“O ajustamento das contas públicas está longe de estar concluído”, afirma o Banco de Portugal num texto sobre o tema, publicado esta quarta-feira no boletim económico de junho de 2014. A instituição fez cálculos sobre a dimensão do ajustamento que terá de ser realizado até 2019 e concluiu que as medidas de consolidação orçamental terão de atingir 4% do produto interno bruto (PIB), o que corresponde a um valor de cortes na despesa e aumentos nas receitas das administrações públicas de 6,7 mil milhões de euros, quando se compara aquela percentagem com o valor do PIB previsto para este ano.
No documento, o Banco de Portugal explica que o exercício que lhe permitiu chegar àquele valor consistiu em “estimar a trajetória das contas públicas numa situação hipotética em que não seriam adotadas quaisquer medidas orçamentais”. E adianta que “a comparação deste cenário de políticas invariantes com o que resultaria do cumprimento dos compromissos europeus assumidos por Portugal em matéria orçamental” possibilitou obter “uma estimativa do esforço de ajustamento a realizar ao longo dos próximos anos”.
A instituição liderada por Carlos Costa alerta que, “não obstante o significativo esforço de consolidação orçamental” realizado nos últimos três anos, “o rácio da dívida pública atingiu, em 2013, um valor próximo de 130% do PIB” e a “redução sustentada” deste indicador “exige a acumulação de excedentes primários ao longo de vários anos”.
A esta necessidade, o Banco de Portugal soma “as pressões que irão afetar as contas públicas no futuro próximo, em particular por via do aumento da despesa em juros e da eliminação de medidas com carácter transitório”, que qualifica como “muito significativas”. Entre estas medidas inclui-se a reversão dos cortes salariais na função pública e a eliminação da contribuição extraordinária de solidariedade (CES).
“O reconhecimento por parte dos agentes políticos e sociais” das restrições que pendem sobre o setor público “é fundamental para que o debate sobre opções de política se situe no terreno do realizável e seja, por isso, um debate consequente”, avisa o Banco de Portugal.

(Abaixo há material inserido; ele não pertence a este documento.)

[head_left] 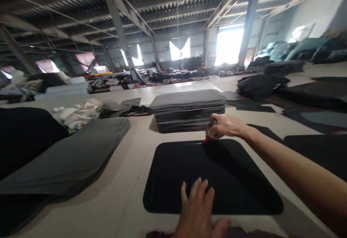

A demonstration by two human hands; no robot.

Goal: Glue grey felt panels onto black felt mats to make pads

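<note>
A black panel with rounded corners (173, 173) lies flat on the pale table (127, 180). My left hand (197, 205) rests on its near edge, fingers spread and holding nothing. At the panel's far edge, my right hand (225, 125) grips a small rounded tool (214, 134) with a red tip touching that edge. The tool is partly hidden by my fingers, and its exact kind is unclear. Just behind the panel stands a neat stack of grey sheets (189, 109).
On the left lie dark grey sheets (70, 155) and a crumpled patterned cloth (84, 113). To the right are a dark bundle (257, 86) and more black sheets (320, 151). Piled wrapped goods (306, 48) stand at the back right.
</note>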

As contas da instituição antecipam, por exemplo, que, com uma taxa de crescimento da economia de 1%, próxima daquela que o Banco de Portugal prevê para este ano, será necessário que Portugal apresente um saldo orçamental positivo de 2,2% do PIB para conseguir cumprir o compromisso assumido perante os parceiros europeus de reduzir a relação entre dívida pública e o produto em um vigésimo por ano, na parte em que a dívida exceda o valor de referência de 60% do PIB.
O trabalho publicado pelo banco central deixa um aviso aos partidos políticos e aos parceiros sociais. “Os níveis de despesa pública e de tributação, bem como a composição da despesa e da receita, são escolhas políticas”, escreve-se no documento. “Estas escolhas não podem, contudo, deixar de ser compatíveis com a restrição financeira intertemporal com que o setor público se defronta”, acrescenta o Banco de Portugal, antes de concluir: “O reconhecimento por parte dos agentes políticos e sociais dessa mesma restrição é fundamental para que o debate sobre opções de política se situe no terreno do realizável e seja, por isso, um debate consequente”.
O alerta da instituição ganha peso quando se observam as conclusões sobre a sustentabilidade da dívida pública a longo prazo. Num cenário em que se admitem “políticas invariantes” e os impactos do envelhecimento da população, a dívida pública pode continuar a aumentar atingindo 233% do PIB em 2060. No caso de Portugal cumprir as regras europeias com que se comprometeu, o valor de referência de uma dívida pública equivalente a 60% do produto seria atingido em 2043.